■ INFORMATION GIVEN
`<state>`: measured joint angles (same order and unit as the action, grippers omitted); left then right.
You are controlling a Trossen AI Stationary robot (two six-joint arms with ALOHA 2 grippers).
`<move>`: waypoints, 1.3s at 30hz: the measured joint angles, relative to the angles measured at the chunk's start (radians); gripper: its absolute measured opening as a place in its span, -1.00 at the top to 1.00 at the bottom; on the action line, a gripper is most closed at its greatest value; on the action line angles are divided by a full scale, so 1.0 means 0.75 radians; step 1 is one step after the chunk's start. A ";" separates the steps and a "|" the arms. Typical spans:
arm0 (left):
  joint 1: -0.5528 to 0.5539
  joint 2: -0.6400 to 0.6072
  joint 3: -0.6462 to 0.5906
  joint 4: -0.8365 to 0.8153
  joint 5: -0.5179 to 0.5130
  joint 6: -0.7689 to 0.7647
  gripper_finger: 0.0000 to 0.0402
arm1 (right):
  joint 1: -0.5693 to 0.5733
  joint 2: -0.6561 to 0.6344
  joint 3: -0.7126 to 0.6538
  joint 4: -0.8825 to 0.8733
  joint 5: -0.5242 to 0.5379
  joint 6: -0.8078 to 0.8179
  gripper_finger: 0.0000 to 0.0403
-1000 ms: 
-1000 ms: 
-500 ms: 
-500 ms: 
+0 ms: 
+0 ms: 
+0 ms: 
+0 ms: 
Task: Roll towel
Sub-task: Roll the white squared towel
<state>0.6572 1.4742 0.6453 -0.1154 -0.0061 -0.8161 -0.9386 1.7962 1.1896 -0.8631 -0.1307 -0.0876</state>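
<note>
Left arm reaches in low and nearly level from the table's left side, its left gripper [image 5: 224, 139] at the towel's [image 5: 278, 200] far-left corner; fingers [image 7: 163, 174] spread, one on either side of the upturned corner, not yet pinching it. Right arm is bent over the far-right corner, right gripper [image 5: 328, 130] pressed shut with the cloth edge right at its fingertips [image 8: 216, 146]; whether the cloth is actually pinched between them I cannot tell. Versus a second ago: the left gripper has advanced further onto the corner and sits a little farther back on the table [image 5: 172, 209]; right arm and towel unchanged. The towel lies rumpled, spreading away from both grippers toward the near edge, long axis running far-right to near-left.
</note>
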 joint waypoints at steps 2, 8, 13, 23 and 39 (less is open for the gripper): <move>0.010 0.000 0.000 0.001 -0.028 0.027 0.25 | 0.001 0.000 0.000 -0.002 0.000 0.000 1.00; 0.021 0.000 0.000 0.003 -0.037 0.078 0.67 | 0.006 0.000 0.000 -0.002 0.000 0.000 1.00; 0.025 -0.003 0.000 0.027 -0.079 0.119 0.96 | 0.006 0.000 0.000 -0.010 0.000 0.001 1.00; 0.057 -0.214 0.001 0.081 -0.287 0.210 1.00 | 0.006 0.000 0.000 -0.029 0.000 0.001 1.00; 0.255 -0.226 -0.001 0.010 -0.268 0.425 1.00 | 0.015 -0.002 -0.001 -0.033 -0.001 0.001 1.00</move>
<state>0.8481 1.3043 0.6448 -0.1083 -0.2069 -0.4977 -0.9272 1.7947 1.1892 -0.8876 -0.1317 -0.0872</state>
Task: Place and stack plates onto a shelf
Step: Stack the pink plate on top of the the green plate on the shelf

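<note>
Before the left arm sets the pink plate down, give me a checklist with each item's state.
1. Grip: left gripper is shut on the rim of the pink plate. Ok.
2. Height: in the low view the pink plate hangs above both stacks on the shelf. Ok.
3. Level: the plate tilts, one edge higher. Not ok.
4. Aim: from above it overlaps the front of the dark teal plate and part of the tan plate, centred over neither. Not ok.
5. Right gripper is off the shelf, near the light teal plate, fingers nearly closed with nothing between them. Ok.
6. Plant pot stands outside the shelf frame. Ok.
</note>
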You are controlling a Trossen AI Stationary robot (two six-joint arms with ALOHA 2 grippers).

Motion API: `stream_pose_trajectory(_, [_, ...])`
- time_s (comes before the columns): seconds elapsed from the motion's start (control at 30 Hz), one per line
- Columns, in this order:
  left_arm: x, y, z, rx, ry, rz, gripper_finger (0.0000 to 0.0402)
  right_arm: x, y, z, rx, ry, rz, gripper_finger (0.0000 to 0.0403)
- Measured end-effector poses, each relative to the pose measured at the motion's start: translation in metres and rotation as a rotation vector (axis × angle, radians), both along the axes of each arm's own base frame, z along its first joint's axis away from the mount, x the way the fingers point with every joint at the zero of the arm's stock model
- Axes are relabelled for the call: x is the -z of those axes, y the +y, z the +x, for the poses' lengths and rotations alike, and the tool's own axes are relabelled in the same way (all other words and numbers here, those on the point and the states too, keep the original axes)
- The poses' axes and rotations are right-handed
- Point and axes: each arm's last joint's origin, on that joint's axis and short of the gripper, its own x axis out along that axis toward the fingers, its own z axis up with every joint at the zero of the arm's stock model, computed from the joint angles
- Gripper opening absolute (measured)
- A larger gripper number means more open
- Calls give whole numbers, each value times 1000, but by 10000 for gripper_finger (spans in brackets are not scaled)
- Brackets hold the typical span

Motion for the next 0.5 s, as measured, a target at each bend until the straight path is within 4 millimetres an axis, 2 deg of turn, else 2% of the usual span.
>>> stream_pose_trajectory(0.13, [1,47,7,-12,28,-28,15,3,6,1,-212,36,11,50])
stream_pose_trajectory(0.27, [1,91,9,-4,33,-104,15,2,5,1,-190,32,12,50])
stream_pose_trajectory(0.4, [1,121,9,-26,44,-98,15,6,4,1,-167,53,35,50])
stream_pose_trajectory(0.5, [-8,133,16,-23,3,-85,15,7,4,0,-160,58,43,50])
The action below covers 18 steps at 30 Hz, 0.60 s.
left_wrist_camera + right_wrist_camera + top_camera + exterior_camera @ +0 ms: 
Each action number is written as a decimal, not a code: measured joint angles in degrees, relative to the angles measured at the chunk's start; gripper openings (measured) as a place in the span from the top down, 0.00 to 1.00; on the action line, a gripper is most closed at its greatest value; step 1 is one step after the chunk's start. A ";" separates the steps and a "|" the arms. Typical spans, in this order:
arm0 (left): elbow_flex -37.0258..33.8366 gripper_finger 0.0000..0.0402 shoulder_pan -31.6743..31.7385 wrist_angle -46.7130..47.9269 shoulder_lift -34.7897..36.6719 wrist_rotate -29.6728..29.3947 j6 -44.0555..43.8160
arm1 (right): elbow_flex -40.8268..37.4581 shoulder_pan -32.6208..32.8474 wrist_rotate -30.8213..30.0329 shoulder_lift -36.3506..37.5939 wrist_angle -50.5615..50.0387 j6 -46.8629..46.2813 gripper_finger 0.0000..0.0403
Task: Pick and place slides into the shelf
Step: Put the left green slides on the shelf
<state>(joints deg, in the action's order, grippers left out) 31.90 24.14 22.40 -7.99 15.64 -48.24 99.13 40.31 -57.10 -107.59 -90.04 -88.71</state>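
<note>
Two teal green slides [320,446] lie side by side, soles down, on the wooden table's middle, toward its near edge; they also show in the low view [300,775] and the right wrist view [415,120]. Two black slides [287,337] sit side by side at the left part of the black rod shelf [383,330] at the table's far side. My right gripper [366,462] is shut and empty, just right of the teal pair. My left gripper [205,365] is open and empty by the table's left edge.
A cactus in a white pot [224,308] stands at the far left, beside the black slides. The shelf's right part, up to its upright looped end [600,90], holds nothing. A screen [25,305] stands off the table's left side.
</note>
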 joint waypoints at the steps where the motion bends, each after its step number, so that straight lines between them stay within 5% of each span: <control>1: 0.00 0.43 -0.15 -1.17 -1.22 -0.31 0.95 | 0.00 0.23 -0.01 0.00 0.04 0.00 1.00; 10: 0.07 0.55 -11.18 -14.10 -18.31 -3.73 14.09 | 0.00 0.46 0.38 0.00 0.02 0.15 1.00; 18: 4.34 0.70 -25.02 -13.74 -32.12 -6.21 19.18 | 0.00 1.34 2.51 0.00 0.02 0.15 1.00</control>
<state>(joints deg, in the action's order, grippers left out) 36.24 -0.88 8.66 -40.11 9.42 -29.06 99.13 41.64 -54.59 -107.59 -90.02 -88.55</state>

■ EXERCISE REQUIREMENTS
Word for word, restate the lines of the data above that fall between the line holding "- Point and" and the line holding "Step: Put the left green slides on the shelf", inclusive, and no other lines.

■ RESPONSE AREA
- Point and axes: each arm's last joint's origin, on that joint's axis and short of the gripper, its own x axis out along that axis toward the fingers, its own z axis up with every joint at the zero of the arm's stock model, computed from the joint angles
- Gripper opening absolute (measured)
- A larger gripper number means more open
- Calls give whole numbers, each value times 1000, but by 10000 for gripper_finger (spans in brackets are not scaled)
- Brackets hold the typical span

Motion for the next 0.5 s, as measured, a target at each bend until the straight path is within 4 millimetres an axis, 2 deg of turn, else 2% of the usual span.
>>> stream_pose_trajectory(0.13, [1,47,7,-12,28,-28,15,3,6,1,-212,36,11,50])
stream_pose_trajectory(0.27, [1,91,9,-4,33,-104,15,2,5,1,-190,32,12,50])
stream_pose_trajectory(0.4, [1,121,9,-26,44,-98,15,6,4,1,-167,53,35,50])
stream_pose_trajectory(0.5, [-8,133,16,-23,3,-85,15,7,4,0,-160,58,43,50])
The action below covers 18 steps at 30 Hz, 0.60 s.
left_wrist_camera + right_wrist_camera + top_camera + exterior_camera @ +0 ms: 
Each action number is written as a decimal, not a code: measured joint angles in degrees, relative to the angles measured at the chunk's start; gripper openings (measured) as a place in the span from the top down, 0.00 to 1.00; on the action line, a gripper is most closed at its greatest value; step 1 is one step after the chunk's start. A ";" separates the steps and a "|" the arms. Typical spans, in this order:
arm0 (left): elbow_flex -37.0258..33.8366 gripper_finger 0.0000..0.0402 shoulder_pan -31.6743..31.7385 wrist_angle -46.7130..47.9269 shoulder_lift -34.7897..36.6719 wrist_rotate -29.6728..29.3947 j6 -44.0555..43.8160
arm1 (right): elbow_flex -40.8268..37.4581 shoulder_pan -32.6208..32.8474 wrist_rotate -30.8213..30.0329 shoulder_lift -36.3506..37.5939 wrist_angle -50.5615..50.0387 j6 -46.8629..46.2813 gripper_finger 0.0000..0.0403
Task: Pick and place slides into the shelf
Step: Put the left green slides on the shelf

This output requires nothing more.